Personal information
- Full name: Gustavo Adolfo Charrupí Díaz
- Date of birth: 22 July 2004 (age 22)
- Place of birth: Cali, Colombia
- Height: 1.74 m (5 ft 9 in)
- Position: Midfielder

Team information
- Current team: Everton (on loan from Atlético Bucaramanga)
- Number: 6

Youth career
- Deportivo Pasto

Senior career*
- Years: Team / Apps / (Gls)
- 2023–2025: Deportivo Pasto / 39 / (0)
- 2025–: Atlético Bucaramanga / 32 / (0)
- 2026–: → Everton (loan) / 1 / (0)

= Gustavo Charrupí =

Colombian footballer

Gustavo Adolfo Charrupí Díaz (born 22 July 2004) is a Colombian footballer who currently plays as a midfielder for Chilean club Everton on loan from Atlético Bucaramanga.

==Club career==
Born in Cali, Colombia, Charrupí was trained and started his career with Deportivo Pasto.
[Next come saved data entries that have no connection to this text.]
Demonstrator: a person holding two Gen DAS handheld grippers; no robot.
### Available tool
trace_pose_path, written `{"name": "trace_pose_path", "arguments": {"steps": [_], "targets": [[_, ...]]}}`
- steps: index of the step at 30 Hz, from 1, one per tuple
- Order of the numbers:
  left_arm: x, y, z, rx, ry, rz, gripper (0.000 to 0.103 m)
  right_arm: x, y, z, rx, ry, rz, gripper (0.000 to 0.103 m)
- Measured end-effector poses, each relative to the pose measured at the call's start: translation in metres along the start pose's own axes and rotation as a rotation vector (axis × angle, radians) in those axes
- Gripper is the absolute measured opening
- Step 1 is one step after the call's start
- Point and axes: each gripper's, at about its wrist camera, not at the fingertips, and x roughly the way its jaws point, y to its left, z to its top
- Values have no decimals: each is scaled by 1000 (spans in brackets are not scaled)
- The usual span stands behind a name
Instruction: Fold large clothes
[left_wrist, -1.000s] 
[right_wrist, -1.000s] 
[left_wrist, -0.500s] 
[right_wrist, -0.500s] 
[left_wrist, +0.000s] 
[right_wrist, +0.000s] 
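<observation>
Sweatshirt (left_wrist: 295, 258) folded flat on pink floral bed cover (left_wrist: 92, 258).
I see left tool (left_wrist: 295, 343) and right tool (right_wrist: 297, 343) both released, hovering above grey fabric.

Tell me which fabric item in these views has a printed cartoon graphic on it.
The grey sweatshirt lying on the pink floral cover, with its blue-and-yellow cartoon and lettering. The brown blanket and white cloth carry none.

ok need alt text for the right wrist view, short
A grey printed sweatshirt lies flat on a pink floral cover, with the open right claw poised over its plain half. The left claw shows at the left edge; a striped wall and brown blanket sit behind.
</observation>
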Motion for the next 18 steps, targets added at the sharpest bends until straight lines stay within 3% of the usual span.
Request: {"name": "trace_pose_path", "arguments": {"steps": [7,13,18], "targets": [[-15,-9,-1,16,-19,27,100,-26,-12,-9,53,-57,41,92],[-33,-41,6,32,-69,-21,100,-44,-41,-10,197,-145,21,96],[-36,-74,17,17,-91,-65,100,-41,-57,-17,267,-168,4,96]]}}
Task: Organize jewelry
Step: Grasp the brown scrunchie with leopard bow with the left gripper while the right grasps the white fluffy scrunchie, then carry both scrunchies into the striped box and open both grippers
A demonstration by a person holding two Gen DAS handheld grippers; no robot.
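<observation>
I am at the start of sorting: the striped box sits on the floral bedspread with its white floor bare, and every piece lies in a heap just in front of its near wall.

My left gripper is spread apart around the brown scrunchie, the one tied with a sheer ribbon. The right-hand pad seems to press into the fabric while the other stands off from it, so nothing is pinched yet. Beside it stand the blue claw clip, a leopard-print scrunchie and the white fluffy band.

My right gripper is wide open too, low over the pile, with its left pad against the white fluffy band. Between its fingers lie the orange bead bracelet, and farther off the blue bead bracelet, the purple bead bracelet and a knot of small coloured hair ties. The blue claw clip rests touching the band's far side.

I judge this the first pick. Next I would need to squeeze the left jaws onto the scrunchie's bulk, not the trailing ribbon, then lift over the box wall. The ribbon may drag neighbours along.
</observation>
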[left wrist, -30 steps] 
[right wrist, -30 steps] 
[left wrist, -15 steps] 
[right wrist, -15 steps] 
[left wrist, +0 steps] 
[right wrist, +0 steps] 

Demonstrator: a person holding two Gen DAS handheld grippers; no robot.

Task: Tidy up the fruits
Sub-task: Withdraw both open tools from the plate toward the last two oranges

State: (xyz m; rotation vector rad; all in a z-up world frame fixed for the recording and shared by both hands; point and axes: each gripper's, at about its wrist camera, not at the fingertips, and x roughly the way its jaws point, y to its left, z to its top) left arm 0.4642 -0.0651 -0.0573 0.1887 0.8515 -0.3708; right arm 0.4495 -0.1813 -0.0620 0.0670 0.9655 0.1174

In July 2025, Charrupí signed with Atlético Bucaramanga and took part in the 2026 Copa Sudamericana. In July 2026, he was loaned out to Chilean club Everton de Viña del Mar on a deal until June 2027 with a purchase option and made his debut in the 1–1 away draw against Unión La Calera on 27 July.